Particulars 4QFY06 4QFY07 Change
Alumina (Metric tonnes) 403,400 395,700 1.9%
Aluminium (Metric tonnes) 89,873 88,820 1.2%
Electricity (Million units) 1,549 1,537 0.8%

Inflationary pressure: The operating profits of the company have declined by almost 9% YoY during the quarter on account of rising cost of production and lackluster growth in topline. Except for power and fuel costs, all cost heads have increased as a percentage of sales. While inflationary pressure is reflected in the rising cost of production, marginal savings in power cost is the result of setting up of captive power plants. As mentioned earlier, while 4QFY07 performance was not encouraging, operating margins of the company have expanded by almost 670 (6.7%) basis points for the year ended FY07.

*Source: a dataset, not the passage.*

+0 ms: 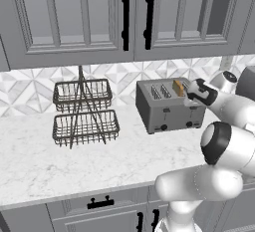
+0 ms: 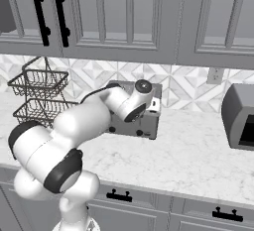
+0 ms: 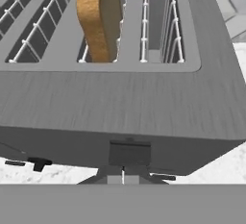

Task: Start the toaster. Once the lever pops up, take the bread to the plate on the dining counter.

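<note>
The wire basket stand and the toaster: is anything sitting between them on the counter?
No. In the left base view, bare marble counter separates the basket stand from the toaster.

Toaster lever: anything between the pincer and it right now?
Nothing visible. The shut pincer sits right at the dark lever on the side of the boxy grey metal toaster; the tan bread slice stands up out of a slot.

The white arm covers most of the boxy grey metal toaster (image 2: 141,122) in the right base view. The tan bread slice's (image 3: 100,18) lower half sits sunk in its slot. The grey appliance (image 2: 240,116) is cropped at the edge.
</note>
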### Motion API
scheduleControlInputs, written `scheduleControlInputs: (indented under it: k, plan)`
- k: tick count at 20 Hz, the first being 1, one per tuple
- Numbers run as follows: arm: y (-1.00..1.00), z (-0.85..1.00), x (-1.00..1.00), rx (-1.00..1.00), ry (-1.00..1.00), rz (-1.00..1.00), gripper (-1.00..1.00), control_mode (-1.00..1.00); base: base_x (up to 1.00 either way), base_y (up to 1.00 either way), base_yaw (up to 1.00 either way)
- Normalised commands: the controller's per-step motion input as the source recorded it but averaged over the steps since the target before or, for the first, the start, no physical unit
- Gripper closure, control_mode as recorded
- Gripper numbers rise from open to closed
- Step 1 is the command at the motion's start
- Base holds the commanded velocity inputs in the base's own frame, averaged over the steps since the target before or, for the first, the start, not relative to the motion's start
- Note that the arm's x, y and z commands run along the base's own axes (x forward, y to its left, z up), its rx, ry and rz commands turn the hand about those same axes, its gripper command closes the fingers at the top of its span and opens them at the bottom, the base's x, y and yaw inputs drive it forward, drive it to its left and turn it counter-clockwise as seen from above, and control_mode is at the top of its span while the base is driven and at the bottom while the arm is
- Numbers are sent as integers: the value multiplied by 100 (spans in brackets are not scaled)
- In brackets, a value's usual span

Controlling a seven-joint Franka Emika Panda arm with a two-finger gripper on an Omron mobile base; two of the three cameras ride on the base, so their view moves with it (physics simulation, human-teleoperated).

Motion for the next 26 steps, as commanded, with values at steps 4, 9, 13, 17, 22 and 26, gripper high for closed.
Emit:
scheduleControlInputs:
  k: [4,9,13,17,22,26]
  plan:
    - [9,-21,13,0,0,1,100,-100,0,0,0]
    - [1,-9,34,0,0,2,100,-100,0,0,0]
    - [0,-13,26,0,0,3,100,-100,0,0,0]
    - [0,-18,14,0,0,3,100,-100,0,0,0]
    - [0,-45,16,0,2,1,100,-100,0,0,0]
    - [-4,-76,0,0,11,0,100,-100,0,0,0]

Cost break-up (% of Sales) 4QFY06 4QFY07
Consumption of raw material 8.0% 11.6%
Staff cost 5.7% 7.8%
Power and fuel 14.8% 13.7%
Other expenditure 8.4% 10.8%
Total Cost 36.9% 43.8%

Other income saves the day: Had not the other income grown by almost 41% YoY, net profits would have declined by 9% YoY, in line with operating profits. Though the quarterly performance is lackluster, for the year ended FY07, the company has witnessed 52% YoY growth in topline. Even if one were to exclude the other income effect (77% YoY growth) net margins have expanded by almost 590 basis points (5.9%) on account of lower depreciation and 37% YoY growth in operating profits.

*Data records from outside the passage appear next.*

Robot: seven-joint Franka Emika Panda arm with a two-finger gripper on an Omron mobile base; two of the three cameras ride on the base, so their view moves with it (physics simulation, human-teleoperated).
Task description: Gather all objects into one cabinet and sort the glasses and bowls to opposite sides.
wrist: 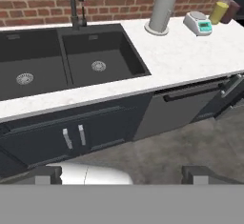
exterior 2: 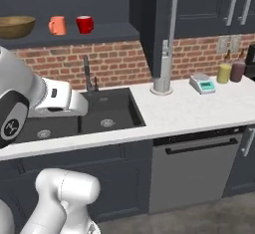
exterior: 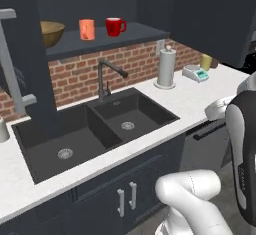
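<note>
Overhead, wooden bowl (exterior: 51,33) beside orange cup (exterior: 87,29)

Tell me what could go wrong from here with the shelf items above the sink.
1. The wooden bowl, orange cup and red mug sit close together on the open shelf; reaching for one could knock its neighbour down into the sink.
2. The tall faucet stands just under that shelf and may block the arm.
3. The gripper is open, low and far from the shelf.
</note>
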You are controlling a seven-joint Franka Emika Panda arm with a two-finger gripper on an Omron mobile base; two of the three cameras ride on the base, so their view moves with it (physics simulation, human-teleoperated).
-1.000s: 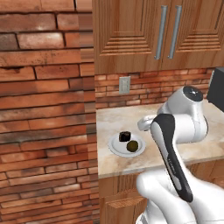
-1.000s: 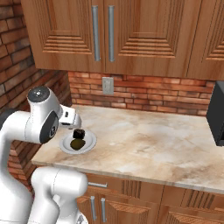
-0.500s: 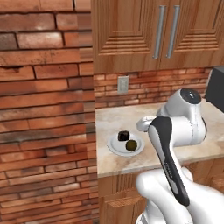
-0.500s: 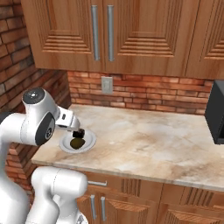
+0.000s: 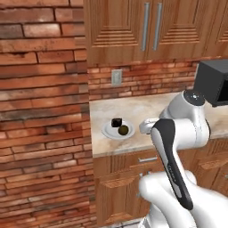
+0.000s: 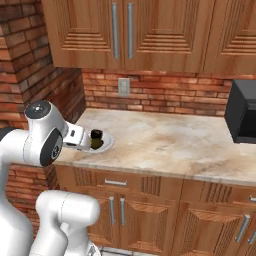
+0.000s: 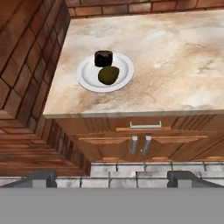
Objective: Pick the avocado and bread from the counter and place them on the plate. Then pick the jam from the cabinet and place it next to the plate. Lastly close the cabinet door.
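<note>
Looking down from the hand view, the white plate [image 7: 105,72] sits near the left end of the table [image 7: 175,65], carrying the olive-green avocado [image 7: 108,75] and, just behind it, a dark, squat round piece, apparently the bread [image 7: 103,57]. That view also takes in the drawer handle and floor tiles below the table edge. The gripper [image 7: 112,177] has its two dark tips spread wide, nothing between them. In the base views the plate [image 5: 116,130] [image 6: 102,144] is small; in the right one the arm cuts off its near side. Overhead, the cabinet doors [image 6: 122,32] are shut. Since a second ago the arm has drawn back from the plate.
</note>
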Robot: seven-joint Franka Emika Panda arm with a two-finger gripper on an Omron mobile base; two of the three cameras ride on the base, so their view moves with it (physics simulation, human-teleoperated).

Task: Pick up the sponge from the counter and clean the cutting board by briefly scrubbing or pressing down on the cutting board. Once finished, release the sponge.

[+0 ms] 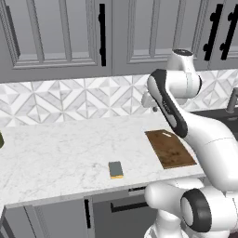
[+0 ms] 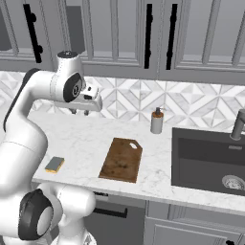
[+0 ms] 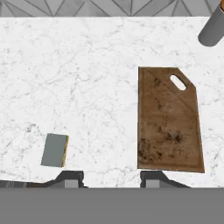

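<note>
The sponge (image 1: 115, 169) (image 2: 55, 164) (image 3: 55, 150), grey-green on top with a yellow edge, lies flat near the front edge of the white marble counter (image 1: 60, 148) (image 2: 81, 136) (image 3: 87, 78). To its right, a bare strip of marble away, lies the dark brown cutting board (image 1: 169, 148) (image 2: 122, 159) (image 3: 168, 120), with its handle hole at the far end. My gripper (image 2: 79, 111) (image 3: 111, 179) hangs high over the counter, pointing down, behind and between the two. It is open, with nothing between its fingers (image 3: 70, 177).
A grey soap dispenser (image 2: 157, 121) (image 3: 213, 26) stands behind the board by the tiled backsplash (image 1: 69, 100). The dark sink (image 2: 210, 160) with its faucet (image 2: 238, 125) lies right of the board. A dark green object (image 1: 1, 139) shows at the counter's far left edge.
</note>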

As given in the table below, in the recent past, EBITDA margins have witnessed a downward trend on account of rising input costs.

Particulars 4QFY06 1QFY07 2QFY07 3QFY07 4QFY07
Net Sales growth (YoY, %) 24.6% 51.8% 37.7% 9.3% 1.9%
Net profit margin (%) 39.5% 41.9% 41.3% 39.5% 37.7%
EBITDA margin (%) 63.1% 62.9% 60.7% 58.3% 56.2%

What to expect?
At the current price of Rs 249, the stock is trading at a price to earnings multiple of 6.7 times its trailing twelve month earnings. Growing demand and a favorable demand supply equation is viewed as positive for a company in the aluminium business. However, Nalco needs to come up with the planned capacity as per schedule to benefit from the same. The all time high aluminium prices may also come under pressure as the industry is expected to witness excess supply of 0.562 MT in 2007 as compared to 0.287 MT supply shortage in 2006.